Work to be completed
Please transcribe every entry below exactly as written.

Records for the task Start Marker

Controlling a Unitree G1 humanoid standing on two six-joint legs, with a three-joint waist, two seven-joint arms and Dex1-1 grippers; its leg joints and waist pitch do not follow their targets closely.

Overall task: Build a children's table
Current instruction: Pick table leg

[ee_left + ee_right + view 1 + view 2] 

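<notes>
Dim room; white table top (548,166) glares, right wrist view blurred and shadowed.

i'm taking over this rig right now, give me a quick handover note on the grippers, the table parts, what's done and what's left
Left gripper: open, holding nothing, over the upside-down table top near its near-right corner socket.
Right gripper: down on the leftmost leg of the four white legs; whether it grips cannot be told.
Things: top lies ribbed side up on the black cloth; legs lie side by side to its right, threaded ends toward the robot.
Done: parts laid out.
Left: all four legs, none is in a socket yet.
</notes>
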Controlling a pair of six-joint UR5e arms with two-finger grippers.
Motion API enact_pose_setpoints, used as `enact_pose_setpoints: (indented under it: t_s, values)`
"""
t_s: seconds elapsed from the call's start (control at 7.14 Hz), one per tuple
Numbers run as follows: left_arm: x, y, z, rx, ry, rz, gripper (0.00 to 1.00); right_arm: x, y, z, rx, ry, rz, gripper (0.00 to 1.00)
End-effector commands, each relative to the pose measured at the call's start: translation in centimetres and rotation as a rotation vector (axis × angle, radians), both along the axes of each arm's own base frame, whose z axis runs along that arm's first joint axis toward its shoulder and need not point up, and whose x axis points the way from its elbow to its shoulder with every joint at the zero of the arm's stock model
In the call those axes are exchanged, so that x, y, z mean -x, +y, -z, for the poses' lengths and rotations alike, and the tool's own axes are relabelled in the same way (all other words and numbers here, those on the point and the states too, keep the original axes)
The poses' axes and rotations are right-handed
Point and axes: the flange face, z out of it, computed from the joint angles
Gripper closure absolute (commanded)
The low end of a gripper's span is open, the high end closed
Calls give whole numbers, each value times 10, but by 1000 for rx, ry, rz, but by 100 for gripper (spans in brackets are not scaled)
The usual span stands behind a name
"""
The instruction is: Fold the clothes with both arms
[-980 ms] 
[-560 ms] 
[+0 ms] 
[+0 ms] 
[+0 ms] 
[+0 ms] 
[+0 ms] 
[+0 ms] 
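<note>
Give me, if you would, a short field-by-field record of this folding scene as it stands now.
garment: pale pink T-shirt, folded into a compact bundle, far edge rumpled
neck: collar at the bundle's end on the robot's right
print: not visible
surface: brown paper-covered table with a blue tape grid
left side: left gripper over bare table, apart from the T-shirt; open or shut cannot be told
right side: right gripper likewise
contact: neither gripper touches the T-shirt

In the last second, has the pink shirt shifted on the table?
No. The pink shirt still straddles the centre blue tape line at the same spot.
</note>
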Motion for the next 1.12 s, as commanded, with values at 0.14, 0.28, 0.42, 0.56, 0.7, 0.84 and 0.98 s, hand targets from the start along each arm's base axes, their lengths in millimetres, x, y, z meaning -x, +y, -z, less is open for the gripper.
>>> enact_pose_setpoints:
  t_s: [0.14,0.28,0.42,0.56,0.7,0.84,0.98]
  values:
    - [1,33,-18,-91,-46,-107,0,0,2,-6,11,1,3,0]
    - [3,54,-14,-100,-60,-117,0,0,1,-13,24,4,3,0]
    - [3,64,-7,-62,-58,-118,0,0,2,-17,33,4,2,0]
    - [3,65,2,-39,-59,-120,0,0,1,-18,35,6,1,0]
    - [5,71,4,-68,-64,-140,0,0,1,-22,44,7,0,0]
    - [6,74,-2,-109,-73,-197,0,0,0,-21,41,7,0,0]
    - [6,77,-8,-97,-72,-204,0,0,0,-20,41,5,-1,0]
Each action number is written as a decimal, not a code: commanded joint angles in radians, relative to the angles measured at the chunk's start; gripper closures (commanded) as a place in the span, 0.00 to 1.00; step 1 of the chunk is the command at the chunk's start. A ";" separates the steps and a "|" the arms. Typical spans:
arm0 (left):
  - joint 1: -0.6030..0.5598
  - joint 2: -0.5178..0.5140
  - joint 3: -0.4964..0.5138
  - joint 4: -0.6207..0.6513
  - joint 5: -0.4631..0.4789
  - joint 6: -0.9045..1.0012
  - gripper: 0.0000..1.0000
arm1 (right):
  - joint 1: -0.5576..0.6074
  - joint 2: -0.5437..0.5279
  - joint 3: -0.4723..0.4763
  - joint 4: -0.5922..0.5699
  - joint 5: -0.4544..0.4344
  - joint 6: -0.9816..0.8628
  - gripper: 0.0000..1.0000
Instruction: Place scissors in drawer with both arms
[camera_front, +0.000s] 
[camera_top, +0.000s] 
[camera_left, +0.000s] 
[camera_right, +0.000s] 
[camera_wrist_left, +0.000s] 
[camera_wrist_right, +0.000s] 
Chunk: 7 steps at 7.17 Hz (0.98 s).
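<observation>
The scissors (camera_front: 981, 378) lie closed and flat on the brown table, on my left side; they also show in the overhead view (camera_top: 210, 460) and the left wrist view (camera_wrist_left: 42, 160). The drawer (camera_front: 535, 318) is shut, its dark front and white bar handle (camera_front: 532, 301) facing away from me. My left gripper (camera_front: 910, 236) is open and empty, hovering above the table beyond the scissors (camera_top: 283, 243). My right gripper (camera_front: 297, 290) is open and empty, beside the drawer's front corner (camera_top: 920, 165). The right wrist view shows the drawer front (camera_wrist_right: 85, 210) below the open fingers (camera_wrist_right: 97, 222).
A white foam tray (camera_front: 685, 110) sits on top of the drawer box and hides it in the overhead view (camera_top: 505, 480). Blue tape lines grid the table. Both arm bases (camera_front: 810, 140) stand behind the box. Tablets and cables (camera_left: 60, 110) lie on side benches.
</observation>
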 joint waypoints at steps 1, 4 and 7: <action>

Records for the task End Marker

Response to the exercise
Controlling a Unitree G1 humanoid standing on two six-joint legs, with a three-joint waist, two seven-joint arms and Dex1-1 grippers; its leg joints and waist pitch do not follow their targets closely.

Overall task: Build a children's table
Current instruction: Pick table leg

[ee_left + ee_right + view 1 + view 2] 

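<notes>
Dim room; white table top (548,166) glares, right wrist view blurred and shadowed.

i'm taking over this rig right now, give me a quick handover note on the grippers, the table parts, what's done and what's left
Left gripper: open, holding nothing, over the upside-down table top near its near-right corner socket.
Right gripper: down on the leftmost leg of the four white legs; whether it grips cannot be told.
Things: top lies ribbed side up on the black cloth; legs lie side by side to its right, threaded ends toward the robot.
Done: parts laid out.
Left: all four legs, none is in a socket yet.
</notes>
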Controlling a pair of six-joint UR5e arms with two-finger grippers.
Motion API enact_pose_setpoints, used as `enact_pose_setpoints: (indented under it: t_s, values)`
"""
t_s: seconds elapsed from the call's start (control at 7.14 Hz), one per tuple
Numbers run as follows: left_arm: x, y, z, rx, ry, rz, gripper (0.00 to 1.00); right_arm: x, y, z, rx, ry, rz, gripper (0.00 to 1.00)
End-effector commands, each relative to the pose measured at the call's start: translation in centimetres and rotation as a rotation vector (axis × angle, radians), both along the axes of each arm's own base frame, whose z axis runs along that arm's first joint axis toward its shoulder and need not point up, and whose x axis points the way from its elbow to its shoulder with every joint at the zero of the arm's stock model
In the call those axes are exchanged, so that x, y, z mean -x, +y, -z, for the poses' lengths and rotations alike, and the tool's own axes are relabelled in the same way (all other words and numbers here, those on the point and the states too, keep the original axes)
The poses' axes and rotations are right-handed
Point and axes: the flange face, z out of it, computed from the joint angles
Gripper closure absolute (commanded)
The low end of a gripper's span is open, the high end closed
Calls give whole numbers, each value times 10, but by 1000 for rx, ry, rz, but by 100 for gripper (spans in brackets are not scaled)
The usual span stands behind a name
"""
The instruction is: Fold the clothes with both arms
[-980 ms] 
[-560 ms] 
[+0 ms] 
[+0 ms] 
[+0 ms] 
[+0 ms] 
[+0 ms] 
[+0 ms] 
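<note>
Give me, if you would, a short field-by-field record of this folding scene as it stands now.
garment: pale pink T-shirt, folded into a compact bundle, far edge rumpled
neck: collar at the bundle's end on the robot's right
print: not visible
surface: brown paper-covered table with a blue tape grid
left side: left gripper over bare table, apart from the T-shirt; open or shut cannot be told
right side: right gripper likewise
contact: neither gripper touches the T-shirt

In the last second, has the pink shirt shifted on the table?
No. The pink shirt still straddles the centre blue tape line at the same spot.
</note>
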Motion for the next 1.12 s, as commanded, with values at 0.14, 0.28, 0.42, 0.56, 0.7, 0.84 and 0.98 s, hand targets from the start along each arm's base axes, their lengths in millimetres, x, y, z meaning -x, +y, -z, less is open for the gripper.
>>> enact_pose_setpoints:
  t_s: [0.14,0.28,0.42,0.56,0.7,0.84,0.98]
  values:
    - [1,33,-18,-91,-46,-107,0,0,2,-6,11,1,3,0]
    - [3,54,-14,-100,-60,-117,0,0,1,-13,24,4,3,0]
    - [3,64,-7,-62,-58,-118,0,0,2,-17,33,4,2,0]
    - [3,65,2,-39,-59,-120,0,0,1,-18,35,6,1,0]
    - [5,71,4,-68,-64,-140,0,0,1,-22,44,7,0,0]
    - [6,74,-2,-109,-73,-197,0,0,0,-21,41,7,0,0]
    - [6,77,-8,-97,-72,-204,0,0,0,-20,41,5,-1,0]
Each action number is written as a decimal, not a code: commanded joint angles in radians, relative to the angles measured at the chunk's start; gripper closures (commanded) as a place in the span, 0.00 to 1.00; step 1 of the chunk is the command at the chunk's start. A ";" separates the steps and a "|" the arms. Typical spans:
arm0 (left):
  - joint 1: -0.6030..0.5598
  - joint 2: -0.5178..0.5140
  - joint 3: -0.4964..0.5138
  - joint 4: -0.6207..0.6513
  - joint 5: -0.4631..0.4789
  - joint 6: -0.9045..1.0012
  - gripper: 0.0000..1.0000
arm1 (right):
  - joint 1: -0.5576..0.6074
  - joint 2: -0.5437..0.5279
  - joint 3: -0.4723..0.4763
  - joint 4: -0.5922..0.5699
  - joint 5: -0.4544..0.4344
  - joint 6: -0.9816..0.8628
  - gripper: 0.0000..1.0000
Instruction: Place scissors in drawer with both arms
[camera_front, +0.000s] 
[camera_top, +0.000s] 
[camera_left, +0.000s] 
[camera_right, +0.000s] 
[camera_wrist_left, +0.000s] 
[camera_wrist_right, +0.000s] 
Chunk: 7 steps at 7.17 Hz (0.98 s).
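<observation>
The scissors (camera_front: 981, 378) lie closed and flat on the brown table, on my left side; they also show in the overhead view (camera_top: 210, 460) and the left wrist view (camera_wrist_left: 42, 160). The drawer (camera_front: 535, 318) is shut, its dark front and white bar handle (camera_front: 532, 301) facing away from me. My left gripper (camera_front: 910, 236) is open and empty, hovering above the table beyond the scissors (camera_top: 283, 243). My right gripper (camera_front: 297, 290) is open and empty, beside the drawer's front corner (camera_top: 920, 165). The right wrist view shows the drawer front (camera_wrist_right: 85, 210) below the open fingers (camera_wrist_right: 97, 222).
A white foam tray (camera_front: 685, 110) sits on top of the drawer box and hides it in the overhead view (camera_top: 505, 480). Blue tape lines grid the table. Both arm bases (camera_front: 810, 140) stand behind the box. Tablets and cables (camera_left: 60, 110) lie on side benches.
</observation>
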 joint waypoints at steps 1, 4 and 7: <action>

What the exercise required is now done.